Introduction

10X Visium captures spatially resolved transcriptomic profiles in spots containing multiple cells. In this vignette, we will use the gene expression information from Visium data to infer pathway activity and investigate spatial relationships between some pathways and ligand expression.

Load the necessary packages:

# MISTy 
library(mistyR) 
library(future) 

#Seurat 
library(Seurat)
library(SeuratObject)

# Data manipulation 
library(tidyverse) 

# Pathways and annotation
library(decoupleR)
library(OmnipathR)
library(progeny)

# Cleaning names
library(janitor)

Get and load data

For this showcase, we use a 10X Visium spatial slide from Kuppe et al., 2022, where they created a spatial multi-omic map of human myocardial infarction.
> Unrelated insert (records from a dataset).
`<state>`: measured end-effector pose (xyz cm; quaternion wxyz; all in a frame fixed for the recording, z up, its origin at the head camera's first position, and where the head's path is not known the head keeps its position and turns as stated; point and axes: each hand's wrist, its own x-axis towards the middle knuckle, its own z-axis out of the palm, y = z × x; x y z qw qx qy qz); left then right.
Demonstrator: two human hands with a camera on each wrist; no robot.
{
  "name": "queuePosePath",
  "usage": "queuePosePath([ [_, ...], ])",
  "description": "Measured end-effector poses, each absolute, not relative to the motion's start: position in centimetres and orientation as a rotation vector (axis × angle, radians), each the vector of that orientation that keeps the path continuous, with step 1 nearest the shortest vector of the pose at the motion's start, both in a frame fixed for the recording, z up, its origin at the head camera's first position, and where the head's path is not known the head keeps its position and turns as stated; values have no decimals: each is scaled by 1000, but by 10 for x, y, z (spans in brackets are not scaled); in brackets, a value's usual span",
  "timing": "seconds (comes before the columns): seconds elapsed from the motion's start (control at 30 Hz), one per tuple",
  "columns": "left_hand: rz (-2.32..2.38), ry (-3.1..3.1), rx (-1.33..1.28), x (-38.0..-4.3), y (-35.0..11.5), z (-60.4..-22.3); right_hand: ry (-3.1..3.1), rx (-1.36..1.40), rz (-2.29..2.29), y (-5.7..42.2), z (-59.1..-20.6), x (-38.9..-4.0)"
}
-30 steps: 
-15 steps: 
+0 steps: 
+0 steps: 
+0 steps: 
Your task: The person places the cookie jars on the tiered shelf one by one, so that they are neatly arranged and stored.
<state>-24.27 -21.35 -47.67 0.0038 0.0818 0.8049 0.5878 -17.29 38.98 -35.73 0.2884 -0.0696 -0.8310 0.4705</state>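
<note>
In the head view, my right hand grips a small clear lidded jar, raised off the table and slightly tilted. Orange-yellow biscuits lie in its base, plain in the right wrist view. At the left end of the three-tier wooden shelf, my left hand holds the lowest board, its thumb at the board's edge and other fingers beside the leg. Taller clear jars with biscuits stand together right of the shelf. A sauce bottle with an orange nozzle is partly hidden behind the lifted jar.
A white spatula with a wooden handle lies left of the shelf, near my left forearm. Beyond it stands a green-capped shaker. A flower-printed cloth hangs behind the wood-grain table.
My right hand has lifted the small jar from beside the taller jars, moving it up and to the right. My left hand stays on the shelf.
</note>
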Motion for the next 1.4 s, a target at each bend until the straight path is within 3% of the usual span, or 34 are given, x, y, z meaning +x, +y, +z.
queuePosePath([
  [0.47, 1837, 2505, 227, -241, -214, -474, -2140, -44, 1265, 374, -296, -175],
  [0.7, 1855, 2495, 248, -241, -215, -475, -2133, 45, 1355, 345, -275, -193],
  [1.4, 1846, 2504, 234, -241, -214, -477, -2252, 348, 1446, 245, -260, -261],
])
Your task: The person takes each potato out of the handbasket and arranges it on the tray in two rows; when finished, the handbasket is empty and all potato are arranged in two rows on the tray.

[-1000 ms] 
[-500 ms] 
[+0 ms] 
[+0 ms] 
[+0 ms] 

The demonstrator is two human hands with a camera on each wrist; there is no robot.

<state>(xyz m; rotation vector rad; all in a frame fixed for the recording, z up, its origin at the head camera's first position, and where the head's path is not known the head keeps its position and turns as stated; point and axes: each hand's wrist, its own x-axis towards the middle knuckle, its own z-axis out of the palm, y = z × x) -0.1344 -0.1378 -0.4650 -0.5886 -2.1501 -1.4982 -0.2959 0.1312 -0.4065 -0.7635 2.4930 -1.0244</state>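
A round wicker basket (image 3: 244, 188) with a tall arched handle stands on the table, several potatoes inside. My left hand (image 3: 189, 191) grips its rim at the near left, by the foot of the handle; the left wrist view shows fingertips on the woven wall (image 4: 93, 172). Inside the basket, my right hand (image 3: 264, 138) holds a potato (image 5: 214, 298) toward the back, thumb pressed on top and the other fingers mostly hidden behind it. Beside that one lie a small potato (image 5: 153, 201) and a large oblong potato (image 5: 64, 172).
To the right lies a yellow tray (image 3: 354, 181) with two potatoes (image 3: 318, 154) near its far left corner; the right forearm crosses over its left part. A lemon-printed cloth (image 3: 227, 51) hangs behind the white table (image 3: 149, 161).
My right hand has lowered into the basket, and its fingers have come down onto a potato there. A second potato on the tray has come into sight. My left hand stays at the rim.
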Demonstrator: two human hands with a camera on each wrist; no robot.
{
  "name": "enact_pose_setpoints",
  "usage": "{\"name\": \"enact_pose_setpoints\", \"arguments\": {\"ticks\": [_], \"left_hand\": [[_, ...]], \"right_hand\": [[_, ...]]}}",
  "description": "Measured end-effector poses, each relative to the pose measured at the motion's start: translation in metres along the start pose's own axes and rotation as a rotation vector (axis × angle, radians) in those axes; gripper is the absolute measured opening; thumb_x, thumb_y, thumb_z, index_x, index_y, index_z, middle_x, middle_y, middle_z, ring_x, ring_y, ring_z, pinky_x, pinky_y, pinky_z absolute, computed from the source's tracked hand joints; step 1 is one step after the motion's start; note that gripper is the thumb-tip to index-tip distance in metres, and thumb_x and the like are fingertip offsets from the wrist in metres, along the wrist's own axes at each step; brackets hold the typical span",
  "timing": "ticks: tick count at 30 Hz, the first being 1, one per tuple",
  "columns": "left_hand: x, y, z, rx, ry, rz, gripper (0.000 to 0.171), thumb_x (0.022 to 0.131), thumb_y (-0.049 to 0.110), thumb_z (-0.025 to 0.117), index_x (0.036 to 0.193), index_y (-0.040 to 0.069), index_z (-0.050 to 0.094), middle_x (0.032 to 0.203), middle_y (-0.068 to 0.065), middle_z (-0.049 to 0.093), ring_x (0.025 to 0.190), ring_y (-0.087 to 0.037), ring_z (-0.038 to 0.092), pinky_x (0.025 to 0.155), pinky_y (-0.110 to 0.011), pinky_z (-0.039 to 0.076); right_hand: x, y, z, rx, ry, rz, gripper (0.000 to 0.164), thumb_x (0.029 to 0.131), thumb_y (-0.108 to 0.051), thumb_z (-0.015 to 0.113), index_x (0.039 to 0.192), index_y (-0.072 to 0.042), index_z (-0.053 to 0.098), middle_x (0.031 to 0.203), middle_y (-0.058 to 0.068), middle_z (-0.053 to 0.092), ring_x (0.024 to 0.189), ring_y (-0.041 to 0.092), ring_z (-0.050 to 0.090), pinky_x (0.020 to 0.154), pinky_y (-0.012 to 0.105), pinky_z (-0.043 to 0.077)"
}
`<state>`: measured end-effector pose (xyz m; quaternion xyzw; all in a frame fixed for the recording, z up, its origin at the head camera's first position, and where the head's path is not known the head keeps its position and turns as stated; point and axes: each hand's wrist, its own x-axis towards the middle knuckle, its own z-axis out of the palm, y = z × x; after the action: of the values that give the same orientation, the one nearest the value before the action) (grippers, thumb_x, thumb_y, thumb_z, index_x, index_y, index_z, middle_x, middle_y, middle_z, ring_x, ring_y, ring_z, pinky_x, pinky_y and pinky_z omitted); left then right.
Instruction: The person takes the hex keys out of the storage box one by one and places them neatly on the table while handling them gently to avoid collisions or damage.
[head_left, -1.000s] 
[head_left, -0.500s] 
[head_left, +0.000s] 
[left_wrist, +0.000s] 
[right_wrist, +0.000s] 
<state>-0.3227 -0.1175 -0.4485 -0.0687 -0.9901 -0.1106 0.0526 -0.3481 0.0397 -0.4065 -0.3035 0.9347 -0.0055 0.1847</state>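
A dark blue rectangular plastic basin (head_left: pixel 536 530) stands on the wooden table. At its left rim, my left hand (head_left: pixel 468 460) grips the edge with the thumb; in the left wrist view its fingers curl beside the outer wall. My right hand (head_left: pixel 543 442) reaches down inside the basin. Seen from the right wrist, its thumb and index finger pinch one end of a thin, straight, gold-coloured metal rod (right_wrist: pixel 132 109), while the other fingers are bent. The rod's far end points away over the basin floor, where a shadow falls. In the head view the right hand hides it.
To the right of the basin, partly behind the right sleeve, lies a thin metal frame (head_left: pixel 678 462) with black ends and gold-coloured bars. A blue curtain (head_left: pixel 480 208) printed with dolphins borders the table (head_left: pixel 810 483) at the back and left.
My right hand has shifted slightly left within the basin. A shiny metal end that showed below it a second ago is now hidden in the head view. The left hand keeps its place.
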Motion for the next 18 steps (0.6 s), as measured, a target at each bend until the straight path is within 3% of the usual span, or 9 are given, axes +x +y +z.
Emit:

The tissue example data comes from the human heart of patient 14, which is in a later state after myocardial infarction. The Seurat object contains, among other things, the normalized and raw gene counts. First, we have to download and extract the file:

download.file("https://zenodo.org/records/6580069/files/10X_Visium_ACH005.tar.gz?download=1",
    destfile = "10X_Visium_ACH005.tar.gz", method = "curl")
untar("10X_Visium_ACH005.tar.gz")

The next step is to load the data, extract the normalized gene counts, names of genes expressed in at least 5% of the spots, and pixel coordinates. It is recommended to use pixel coordinates instead of row and column numbers since the rows are shifted and therefore do not express the real distance between the spots.

seurat_vs <- readRDS("ACH005/ACH005.rds")

expression <- as.matrix(GetAssayData(seurat_vs, layer = "counts", assay = "SCT"))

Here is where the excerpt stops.